Posted by: mm | March 23, 2010 at 09:22 PM
Keep on hugging them, :)
Posted by: kyooty | March 24, 2010 at 05:47 AM
Welcome back and hope the drama disappears quickly. I look back on the last ten years and definitely feel like I've conciously lived them. My mother has been battling a chronic illness for the last 18 years so I have a constant reminder to live each day well. I have great memories of my three kids as babies, as toddlers, and now as school-age children.

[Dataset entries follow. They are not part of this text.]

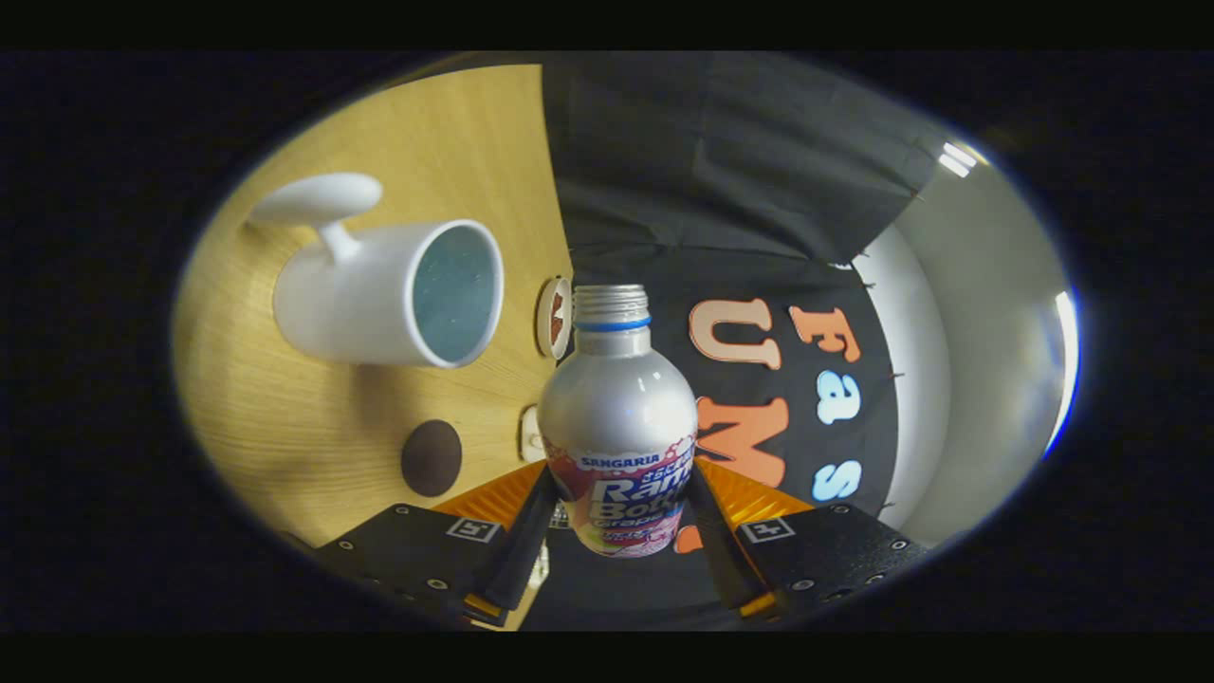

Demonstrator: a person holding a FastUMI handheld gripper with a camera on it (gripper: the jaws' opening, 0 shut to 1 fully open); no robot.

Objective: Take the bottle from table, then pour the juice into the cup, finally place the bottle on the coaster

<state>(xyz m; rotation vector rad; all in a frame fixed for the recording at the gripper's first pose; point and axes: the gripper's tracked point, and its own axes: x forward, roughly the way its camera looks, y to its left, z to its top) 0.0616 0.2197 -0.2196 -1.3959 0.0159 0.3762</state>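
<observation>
A silver bottle [618, 417] with a threaded open neck, a blue ring and a printed label sits between my fingers, and my gripper [618, 517] is shut on the bottle's labelled lower body. The view is rolled, so the wooden table [313, 436] stands tilted beside the bottle. A white cup [379, 289] with a handle stands on the table just beyond the bottle's neck, its open mouth facing the neck. A dark round coaster [431, 457] lies on the wood near my finger [520, 550].
A round disc [554, 318] with a red mark lies on the table close to the bottle neck. A small pale tile [529, 433] lies near the bottle's body. Black cloth wall and a pale wall stand behind.
</observation>
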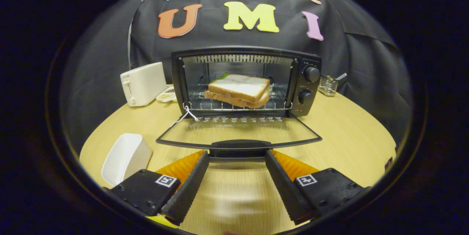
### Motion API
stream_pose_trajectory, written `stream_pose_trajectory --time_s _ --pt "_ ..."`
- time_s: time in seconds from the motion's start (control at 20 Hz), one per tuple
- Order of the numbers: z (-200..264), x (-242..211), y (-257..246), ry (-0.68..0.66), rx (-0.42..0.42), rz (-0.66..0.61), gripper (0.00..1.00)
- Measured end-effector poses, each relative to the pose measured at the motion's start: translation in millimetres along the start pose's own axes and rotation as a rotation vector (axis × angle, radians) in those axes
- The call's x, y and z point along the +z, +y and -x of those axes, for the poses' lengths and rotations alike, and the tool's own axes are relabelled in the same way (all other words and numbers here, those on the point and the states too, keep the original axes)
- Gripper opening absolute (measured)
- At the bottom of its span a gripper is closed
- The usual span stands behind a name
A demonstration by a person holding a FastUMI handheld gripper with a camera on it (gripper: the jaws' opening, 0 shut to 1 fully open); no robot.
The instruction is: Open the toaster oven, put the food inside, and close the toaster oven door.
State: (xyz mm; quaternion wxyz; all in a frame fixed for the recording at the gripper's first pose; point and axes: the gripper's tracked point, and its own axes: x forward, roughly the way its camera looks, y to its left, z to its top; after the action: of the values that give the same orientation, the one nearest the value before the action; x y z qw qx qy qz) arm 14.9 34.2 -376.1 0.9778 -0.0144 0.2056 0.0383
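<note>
Sandwich in toaster oven, door down, hand-held gripper spread wide.

Sandwich (239,90) sits on the wire rack (234,104) inside toaster oven (246,81), straight ahead & beyond the fingers. Glass door (239,132) lies flat open; its handle (238,146) is just ahead of the fingertips. Hand-held gripper (237,156) fingers apart, holding nothing, above the counter (351,136). White toaster (143,84) beyond on the left w/ small dish (166,96) beside it; white tray (125,158) near the left finger; wire holder (328,85) right of the oven.
</note>
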Motion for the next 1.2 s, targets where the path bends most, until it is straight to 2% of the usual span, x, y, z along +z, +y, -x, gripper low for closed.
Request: stream_pose_trajectory --time_s 0.3,0.7,0.85,0.95,1.05,1.15,1.2 --pt "7 45 2 -0.135 -0.008 0.056 1.00" --pt "0 113 -1 -0.248 0.027 0.080 1.00" --pt "-12 151 -1 -0.295 -0.010 0.135 1.00" --pt "-22 166 2 -0.298 -0.036 0.123 1.00" --pt "-29 176 13 -0.267 -0.008 0.075 1.00" --pt "-23 187 2 -0.264 -0.053 0.069 1.00" --pt "-17 184 7 -0.281 -0.049 0.079 1.00"
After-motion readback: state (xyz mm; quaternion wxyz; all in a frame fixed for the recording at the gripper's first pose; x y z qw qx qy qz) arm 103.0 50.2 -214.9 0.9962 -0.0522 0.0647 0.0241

I do remember feeling frazzled but did realize "this too shall pass". I look to the heavens daily and thank our Lord for such blessed children.
Great advice for the new moms!
Posted by: Iowamom | March 24, 2010 at 10:03 AM
This is why I am quitting my job and staying at home...my oldest will be 5 years old next month and I have felt like I have missed so much. With the pending adoption of our second daughter, I feel like God is giving me a second chance.
Posted by: MB Squared | March 24, 2010 at 02:33 PM
What a thought-provoking post. It's so true. And I'm taking to heart Tammy's comment too: my 2 teenagers are proving challenging in so many ways, especially the 16-year-old, but there ARE things each day worth savouring. I need to be sure I don't miss them.
Fingers crossed for the crisis. My thoughts are with you.
Posted by: UKCraftySal | March 25, 2010 at 05:31 AM
Why, oh why, do I forget to read stories to my 8YO? Thanks for the kick in the behind. :-)
Posted by: Liz in Seattle | March 25, 2010 at 09:53 AM
Well said - my "baby" enters Kinder in the fall and I'm trying my very best to just.forget.about.the.stupid.little.stuff and enjoy where we are right now - no longing for what was or being anxious about what's to come. Just enjoy who we are right now.